The next piece, Alcyone is based on the Greek legend of Alcyone, the Kingfisher Queen, who calms the ocean for seven days before and after the winter solstice so she can incubate her eggs in a nest on the waves. (Appropriately, this concert took place three days before the winter solstice.) Musically, the piece opens with an energetic instrumental quartet featuring Philip Greenlief on clarinet, Cory Wright on bass clarinet, Lisa Mezzacappa on contrabass and Suki O’Kane on percussion. After a stretch of time, mezzo-soprano Laura Malouf-Renning entered the stage regally costumed with a black cape and crown and carrying a nest with Christmas ornaments (@catsynth A festive birds nest).

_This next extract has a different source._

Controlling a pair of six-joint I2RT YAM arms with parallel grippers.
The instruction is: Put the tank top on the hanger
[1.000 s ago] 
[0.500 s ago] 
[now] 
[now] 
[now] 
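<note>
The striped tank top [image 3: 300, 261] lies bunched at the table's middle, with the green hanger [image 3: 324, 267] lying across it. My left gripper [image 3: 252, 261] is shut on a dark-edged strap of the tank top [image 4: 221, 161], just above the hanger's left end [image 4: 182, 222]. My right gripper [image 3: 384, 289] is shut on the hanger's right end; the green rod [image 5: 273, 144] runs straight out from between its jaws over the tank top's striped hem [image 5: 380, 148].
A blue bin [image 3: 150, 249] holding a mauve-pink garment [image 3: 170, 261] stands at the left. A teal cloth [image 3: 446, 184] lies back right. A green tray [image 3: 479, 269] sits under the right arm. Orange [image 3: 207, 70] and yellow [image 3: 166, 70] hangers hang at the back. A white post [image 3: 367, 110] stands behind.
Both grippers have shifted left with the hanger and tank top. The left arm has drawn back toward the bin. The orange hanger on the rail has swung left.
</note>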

She silenced the instrumentalists one by one with a tap on the shoulder, and began an expressive monologue.
The final piece of the evening was Genesis for 12 performers. I had first seen this piece at its premier at the Quickening Moon Concert last year, and then had the opportunity to perform it myself with Cardew Choir last summer. This version followed closely the personnel and interpretation of the original performance, featuring Polly as the conductor and Matt Davignon in the role of the new universe. The piece combines “Western magical tradition” with the concept of the 11-dimensional universe from string theory. The performers represent each of the dimensions, with special roles for the conductor, the timekeeper who represents the time axis, and three performers representing the conventional spatial dimensions. The final performer represents the new universe that is born from the multi-dimensional processes.

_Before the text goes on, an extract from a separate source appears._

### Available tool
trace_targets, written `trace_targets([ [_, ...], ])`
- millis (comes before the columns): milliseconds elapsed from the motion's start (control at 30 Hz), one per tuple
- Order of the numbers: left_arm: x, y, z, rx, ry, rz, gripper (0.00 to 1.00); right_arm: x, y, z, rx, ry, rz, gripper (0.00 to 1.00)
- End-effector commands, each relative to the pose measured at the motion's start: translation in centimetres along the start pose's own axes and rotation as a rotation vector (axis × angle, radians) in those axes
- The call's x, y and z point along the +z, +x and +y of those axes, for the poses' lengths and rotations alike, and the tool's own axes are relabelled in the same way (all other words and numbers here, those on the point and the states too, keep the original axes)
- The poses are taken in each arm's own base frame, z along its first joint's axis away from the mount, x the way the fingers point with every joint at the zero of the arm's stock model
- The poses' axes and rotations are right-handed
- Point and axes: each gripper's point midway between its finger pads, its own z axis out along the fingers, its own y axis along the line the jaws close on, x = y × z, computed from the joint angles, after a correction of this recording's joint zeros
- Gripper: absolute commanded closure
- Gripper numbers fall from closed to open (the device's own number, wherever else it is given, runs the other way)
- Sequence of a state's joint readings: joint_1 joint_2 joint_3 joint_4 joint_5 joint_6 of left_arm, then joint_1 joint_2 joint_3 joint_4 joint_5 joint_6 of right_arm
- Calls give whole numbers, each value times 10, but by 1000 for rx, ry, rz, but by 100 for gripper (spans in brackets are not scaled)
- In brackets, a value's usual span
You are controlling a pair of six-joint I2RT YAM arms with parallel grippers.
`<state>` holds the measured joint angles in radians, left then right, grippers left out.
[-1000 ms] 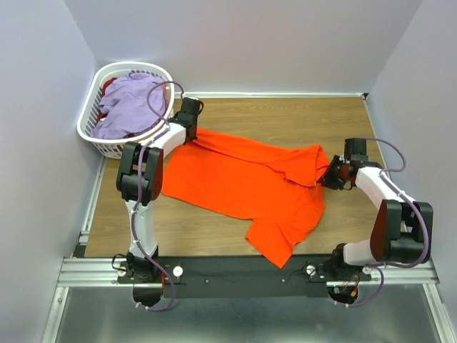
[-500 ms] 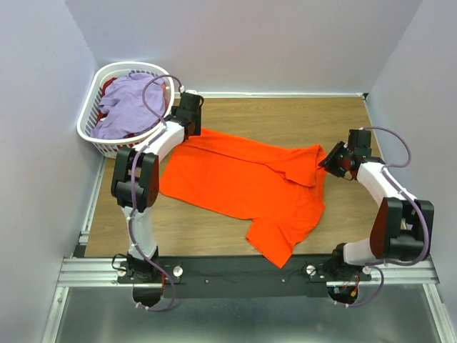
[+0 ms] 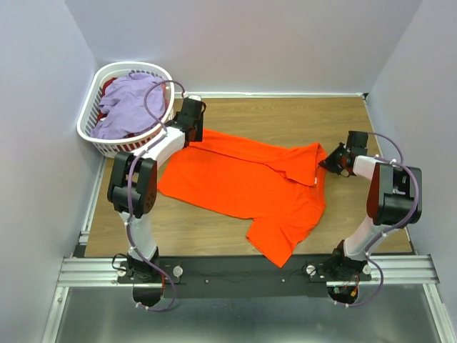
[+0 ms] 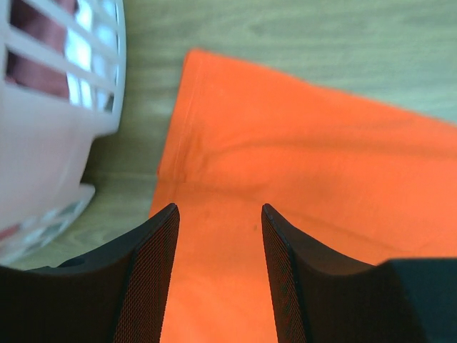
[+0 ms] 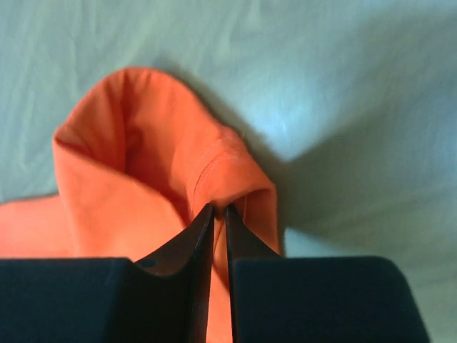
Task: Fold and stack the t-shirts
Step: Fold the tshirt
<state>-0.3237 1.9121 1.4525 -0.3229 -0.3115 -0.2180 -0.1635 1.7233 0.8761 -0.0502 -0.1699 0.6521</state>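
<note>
The orange t-shirt (image 3: 243, 182) lies spread and rumpled across the middle of the wooden table. My left gripper (image 3: 194, 134) is open just above its far left corner, next to the basket; in the left wrist view (image 4: 220, 214) orange cloth (image 4: 300, 164) shows between the spread fingers. My right gripper (image 3: 327, 163) is shut on a pinched fold at the shirt's right edge (image 5: 214, 179), as the right wrist view (image 5: 219, 211) shows. A lavender t-shirt (image 3: 128, 103) lies heaped in the basket.
The white slotted laundry basket (image 3: 93, 114) stands at the far left corner, its wall close beside my left gripper in the left wrist view (image 4: 50, 107). Something dark red lies under the lavender shirt. Grey walls close in the table on three sides.
My right gripper has drawn the shirt's right edge up and outward, tightening the cloth. My left gripper has shifted slightly over the shirt's far left corner, staying open.
</note>
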Motion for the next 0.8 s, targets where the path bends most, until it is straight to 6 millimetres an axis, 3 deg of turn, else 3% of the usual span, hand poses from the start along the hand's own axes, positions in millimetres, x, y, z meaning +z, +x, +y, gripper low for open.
trace_targets([
  [0, -34, -17, 5, -42, 26, -71, 42, 24, -15, -28, 21, 64, -20, 82],
  [133, -54, -15, 11, -60, 36, -105, 42, 39, -41, -52, 34, 125, -54, 81],
  [200, -60, -18, 11, -81, 46, -133, 42, 50, -61, -49, 25, 108, -68, 79],
  [300, -63, -16, 8, -95, 74, -150, 41, 51, -77, -31, -10, 44, -71, 76],
  [333, -58, -12, 6, -88, 80, -133, 40, 44, -83, -15, -20, -16, -73, 73],
  [433, -49, -5, 2, -81, 83, -93, 40, 21, -91, 9, -18, -97, -94, 67],
  [633, -45, -20, -11, -88, 133, -88, 40, -9, -85, 12, -42, -107, -127, 67],
  [767, -45, -20, -10, -86, 125, -80, 40, -6, -70, 12, -53, -139, -77, 67],
])
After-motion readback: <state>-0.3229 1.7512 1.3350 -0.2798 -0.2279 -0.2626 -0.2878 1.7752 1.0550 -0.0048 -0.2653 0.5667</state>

The performers are arranged in a very specific spiral formation with the new universe (Davignon) at the center. The conductor (Moller) carries chimes and walks the spiral, tapping each performer to enter or exit. The sound starts out slowly and gradually, but then builds into a loud crescendo as the new universe is born. At this point, Davignon took over with a solo on live electronics. Like many of his other electronic performances, he achieves a very organic sound with lots of textural details, sometimes liquidy or like a series of objects being shaken or dropped. After the new universe solo, the spiral reverses as the other dimensions re-enter, but gradually get softer before a final statement by the new universe.